If you approve this dependent PR, these changes will be merged into the original PR branch small-fixes.

This PR will be automatically closed if the original PR is merged.


📄 12% (0.12x) speedup for levenshtein_distance in codeflash/discovery/functions_to_optimize.py

⏱️ Runtime : 1.91 seconds 1.71 seconds (best of 6 runs)

📝 Explanation and details

The optimized version achieves an 11% speedup through several key memory and algorithmic optimizations:

Primary Optimizations:

  1. Pre-allocated buffer reuse: Instead of creating a new newDistances list on every iteration (16,721 allocations in the profiler), the optimized version uses two pre-allocated lists (previous and current) that are swapped via reference assignment. This eliminates ~16K list allocations per call.

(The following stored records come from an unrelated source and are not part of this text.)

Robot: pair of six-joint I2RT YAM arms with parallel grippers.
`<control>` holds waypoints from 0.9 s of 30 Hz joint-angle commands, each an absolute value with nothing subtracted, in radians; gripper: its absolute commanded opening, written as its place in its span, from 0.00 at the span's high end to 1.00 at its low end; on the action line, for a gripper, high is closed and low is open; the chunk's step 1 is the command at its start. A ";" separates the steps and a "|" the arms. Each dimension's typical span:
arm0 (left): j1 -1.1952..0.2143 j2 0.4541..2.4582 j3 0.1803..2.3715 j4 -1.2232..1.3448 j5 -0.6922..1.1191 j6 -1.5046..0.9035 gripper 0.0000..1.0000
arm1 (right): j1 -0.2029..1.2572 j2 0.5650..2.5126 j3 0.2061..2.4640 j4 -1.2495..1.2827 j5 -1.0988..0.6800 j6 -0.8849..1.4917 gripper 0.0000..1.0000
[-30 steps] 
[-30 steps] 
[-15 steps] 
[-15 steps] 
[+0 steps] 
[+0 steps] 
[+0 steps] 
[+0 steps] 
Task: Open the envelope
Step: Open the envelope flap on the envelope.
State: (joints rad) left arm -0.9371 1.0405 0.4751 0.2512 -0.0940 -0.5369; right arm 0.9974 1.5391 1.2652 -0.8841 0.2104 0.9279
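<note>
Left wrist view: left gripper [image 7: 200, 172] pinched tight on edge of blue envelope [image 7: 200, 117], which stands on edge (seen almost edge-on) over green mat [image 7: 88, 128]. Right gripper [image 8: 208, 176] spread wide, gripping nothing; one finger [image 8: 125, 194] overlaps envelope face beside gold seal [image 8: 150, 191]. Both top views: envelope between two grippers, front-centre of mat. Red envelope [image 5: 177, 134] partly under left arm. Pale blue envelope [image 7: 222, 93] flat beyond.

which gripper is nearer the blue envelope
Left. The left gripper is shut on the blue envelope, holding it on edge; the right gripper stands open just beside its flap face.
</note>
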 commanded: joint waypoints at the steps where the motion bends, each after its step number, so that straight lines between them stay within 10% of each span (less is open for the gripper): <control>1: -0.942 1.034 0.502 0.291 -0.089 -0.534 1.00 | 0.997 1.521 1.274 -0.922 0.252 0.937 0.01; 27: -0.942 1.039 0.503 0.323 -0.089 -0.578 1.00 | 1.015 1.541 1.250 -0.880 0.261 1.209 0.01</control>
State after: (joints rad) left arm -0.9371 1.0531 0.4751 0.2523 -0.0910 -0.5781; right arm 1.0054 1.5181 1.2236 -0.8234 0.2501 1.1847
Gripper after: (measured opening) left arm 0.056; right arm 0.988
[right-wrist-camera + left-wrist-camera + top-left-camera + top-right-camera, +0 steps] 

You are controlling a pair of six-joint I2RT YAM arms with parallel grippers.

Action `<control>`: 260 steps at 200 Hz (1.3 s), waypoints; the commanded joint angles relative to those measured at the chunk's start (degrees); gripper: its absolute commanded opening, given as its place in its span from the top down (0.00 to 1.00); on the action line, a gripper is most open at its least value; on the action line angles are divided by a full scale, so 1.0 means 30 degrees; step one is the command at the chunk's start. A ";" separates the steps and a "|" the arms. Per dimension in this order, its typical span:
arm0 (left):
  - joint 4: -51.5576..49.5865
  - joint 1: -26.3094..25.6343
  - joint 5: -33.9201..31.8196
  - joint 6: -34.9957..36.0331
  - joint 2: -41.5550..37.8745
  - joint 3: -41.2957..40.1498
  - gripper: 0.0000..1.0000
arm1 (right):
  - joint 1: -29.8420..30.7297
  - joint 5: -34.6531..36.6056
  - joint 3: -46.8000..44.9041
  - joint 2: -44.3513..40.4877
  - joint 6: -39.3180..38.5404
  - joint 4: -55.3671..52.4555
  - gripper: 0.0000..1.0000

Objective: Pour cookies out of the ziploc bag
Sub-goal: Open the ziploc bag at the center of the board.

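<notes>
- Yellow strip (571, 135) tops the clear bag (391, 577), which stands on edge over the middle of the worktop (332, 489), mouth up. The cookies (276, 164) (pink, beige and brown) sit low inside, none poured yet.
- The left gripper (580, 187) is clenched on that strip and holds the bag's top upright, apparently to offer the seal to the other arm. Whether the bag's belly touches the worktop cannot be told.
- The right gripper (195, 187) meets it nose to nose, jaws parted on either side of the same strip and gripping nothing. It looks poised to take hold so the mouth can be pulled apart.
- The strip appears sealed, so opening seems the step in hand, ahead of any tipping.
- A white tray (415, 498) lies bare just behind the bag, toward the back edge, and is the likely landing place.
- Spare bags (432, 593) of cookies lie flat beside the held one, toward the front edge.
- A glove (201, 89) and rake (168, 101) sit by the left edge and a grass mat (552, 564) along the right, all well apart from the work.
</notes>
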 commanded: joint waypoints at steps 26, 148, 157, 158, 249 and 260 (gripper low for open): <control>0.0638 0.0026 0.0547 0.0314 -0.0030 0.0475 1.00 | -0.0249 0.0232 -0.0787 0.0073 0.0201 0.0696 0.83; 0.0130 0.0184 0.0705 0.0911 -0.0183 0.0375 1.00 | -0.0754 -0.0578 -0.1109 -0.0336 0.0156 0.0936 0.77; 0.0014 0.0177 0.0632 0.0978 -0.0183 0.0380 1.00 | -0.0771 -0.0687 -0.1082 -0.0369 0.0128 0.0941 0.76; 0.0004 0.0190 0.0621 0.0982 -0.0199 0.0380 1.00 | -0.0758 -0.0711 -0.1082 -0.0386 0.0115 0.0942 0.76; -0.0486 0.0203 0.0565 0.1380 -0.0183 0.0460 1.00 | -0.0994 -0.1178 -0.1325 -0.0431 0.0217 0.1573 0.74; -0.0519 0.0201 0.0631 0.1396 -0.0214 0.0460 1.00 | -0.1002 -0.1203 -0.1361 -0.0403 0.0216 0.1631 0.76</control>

  2. Eliminated tuple construction in min(): The original code creates a 3-element tuple for min((a, b, c)) 8+ million times. The optimized version uses inline comparisons (a if a < b else b), avoiding tuple overhead entirely.

  3. Direct indexing over enumerate: Replaced enumerate(s1) and enumerate(s2) with range(len1) and direct indexing, eliminating tuple unpacking overhead in the inner loops.

  4. Cached string lengths: Pre-computing len1 and len2 avoids repeated len() calls.

Performance Impact by Test Case:

  • Medium-length strings (6-10 chars): 20-30% faster - best case for the optimizations
  • Large identical/similar strings (1000+ chars): 20-25% faster for different strings, but slower for identical strings due to overhead
  • Very short strings (1-2 chars): Often 10-20% slower due to setup overhead outweighing benefits
  • Empty string cases: Consistently slower due to initialization costs

Context Impact:
The function is used in closest_matching_file_function_name() for fuzzy matching function names. Since this involves comparing many short-to-medium function names, the optimization should provide measurable benefits in code discovery workflows where hundreds of function name comparisons occur.

The optimization is most effective for the common case of comparing function names (typically 5-20 characters), where memory allocation savings outweigh setup costs.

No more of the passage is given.